Esa mañana alrededor de las diez, había un buen número
de leonas dispersas en su reducido mundo. El león se
hallaba dormido sobre una enorme piedra, a veces se movía o cambiaba su
postura, mostrando su melena con gracia. Hacía mucho calor ese verano,
casi 100 grados Fahrenheit. Las regaderas arrojaban su refrescante lluvia
intermitente sobre los visitantes, si no, la estadía en el zoológico se hacía
insoportable. Yo, había comprado un gran vaso de té helado el cual
sostenía con mi mano derecha. De vez en cuando sorbía un poco y observaba a las
leonas; una fosa llena
de agua las separaba de los visitantes, luego un muro de concreto que llegaba a
la cadera y terminaba en elegantes puntas de hierro en forma de flechas. Recostada de ese muro estaba yo. Llegaron un par de mujeres con sus niños, uno
de ellos no pasaba de dos años. Se detuvieron a mirar lo que yo miraba, muy
cerca de mí. De pronto las leonas dispersas comenzaron a juntarse, una tras
otra al filo de la meseta, frente a nosotros. Eran como ocho. Nos miraban y
miraban la fosa que nos protegía. Algunas intentaban lanzarse al agua. Al parecer todos estábamos asombrados con el
hecho, las mujeres señalaban a las leonas con sus brazos muy estirados y reían,
y comentaban no sé qué.
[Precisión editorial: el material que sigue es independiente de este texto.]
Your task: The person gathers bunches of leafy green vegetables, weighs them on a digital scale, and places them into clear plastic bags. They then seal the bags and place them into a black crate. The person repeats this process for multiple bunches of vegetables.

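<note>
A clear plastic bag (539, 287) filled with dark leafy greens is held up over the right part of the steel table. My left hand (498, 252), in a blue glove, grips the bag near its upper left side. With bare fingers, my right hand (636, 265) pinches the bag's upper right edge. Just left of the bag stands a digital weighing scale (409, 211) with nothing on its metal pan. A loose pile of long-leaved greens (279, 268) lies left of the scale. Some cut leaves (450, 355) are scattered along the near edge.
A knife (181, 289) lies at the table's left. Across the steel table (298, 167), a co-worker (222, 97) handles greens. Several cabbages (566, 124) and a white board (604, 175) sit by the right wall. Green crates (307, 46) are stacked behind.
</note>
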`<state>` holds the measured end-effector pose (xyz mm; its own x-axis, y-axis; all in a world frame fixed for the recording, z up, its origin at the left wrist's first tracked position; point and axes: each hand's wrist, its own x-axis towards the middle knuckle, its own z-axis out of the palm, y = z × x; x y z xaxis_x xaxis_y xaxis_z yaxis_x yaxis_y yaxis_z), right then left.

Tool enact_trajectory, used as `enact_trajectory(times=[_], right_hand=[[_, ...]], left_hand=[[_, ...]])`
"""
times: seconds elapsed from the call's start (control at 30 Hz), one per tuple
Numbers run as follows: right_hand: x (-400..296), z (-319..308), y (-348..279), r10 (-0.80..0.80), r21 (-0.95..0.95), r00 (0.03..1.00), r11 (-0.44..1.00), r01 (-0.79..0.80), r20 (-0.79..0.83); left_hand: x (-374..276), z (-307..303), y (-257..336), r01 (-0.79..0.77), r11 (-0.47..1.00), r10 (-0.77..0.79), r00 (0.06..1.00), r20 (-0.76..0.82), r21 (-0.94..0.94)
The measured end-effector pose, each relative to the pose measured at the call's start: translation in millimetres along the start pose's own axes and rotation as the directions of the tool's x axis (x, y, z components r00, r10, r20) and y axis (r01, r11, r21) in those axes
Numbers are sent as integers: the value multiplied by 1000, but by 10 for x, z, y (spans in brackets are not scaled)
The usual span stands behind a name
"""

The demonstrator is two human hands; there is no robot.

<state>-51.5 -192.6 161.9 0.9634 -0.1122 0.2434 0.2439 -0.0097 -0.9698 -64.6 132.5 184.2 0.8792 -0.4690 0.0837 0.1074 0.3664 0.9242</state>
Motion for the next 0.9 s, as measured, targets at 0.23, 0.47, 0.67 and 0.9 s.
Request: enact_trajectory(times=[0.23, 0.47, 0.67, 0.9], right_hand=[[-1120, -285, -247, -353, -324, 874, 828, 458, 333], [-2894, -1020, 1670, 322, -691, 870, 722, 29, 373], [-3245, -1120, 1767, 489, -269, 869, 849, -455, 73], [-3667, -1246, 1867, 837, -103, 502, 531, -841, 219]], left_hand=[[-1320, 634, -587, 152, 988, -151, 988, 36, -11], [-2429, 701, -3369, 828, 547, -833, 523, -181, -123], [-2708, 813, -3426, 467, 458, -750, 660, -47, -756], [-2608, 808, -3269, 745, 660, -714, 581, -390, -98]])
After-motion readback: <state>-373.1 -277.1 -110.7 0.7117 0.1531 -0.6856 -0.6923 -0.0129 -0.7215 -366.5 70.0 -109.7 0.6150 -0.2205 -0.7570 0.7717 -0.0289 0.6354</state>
Por instinto miré hacia abajo, el bebé se hallaba al
otro lado del muro, hacia la fosa, pero no había terminado de caer pues sus
pantaloncitos se habían enganchado en una de esas flechas de hierro. El bebé
pataleaba desesperado, las mujeres ensimismadas con el
espectáculo no se habían dado cuenta del
por qué de la reunión felina, no había tiempo para pensar, yo debía arrojar mi
delicioso té helado y sacar al niño de allí, pero hacía tanto calor que hacer
eso era un sacrilegio. Usé rápidamente mi mano izquierda y lo agarré por los
pantalones sin soltar mi té, pero el niño comenzó a dejar los pantalones, me
asusté y pegué un grito.
- ¡El niño, el niño se cae!
Las mujeres reaccionaron inmediatamente, deshicieron
las risas y sacaron al bebé de aquella situación. Me miraron y me dieron las
gracias, estaban muy apenadas, se fueron en silencio. Yo me quedé allí, observando
cómo las leonas se dispersaban de nuevo. Miré mi
vaso lleno de té helado, caminé un poco hasta el cesto de la basura, lo arrojé y me fui.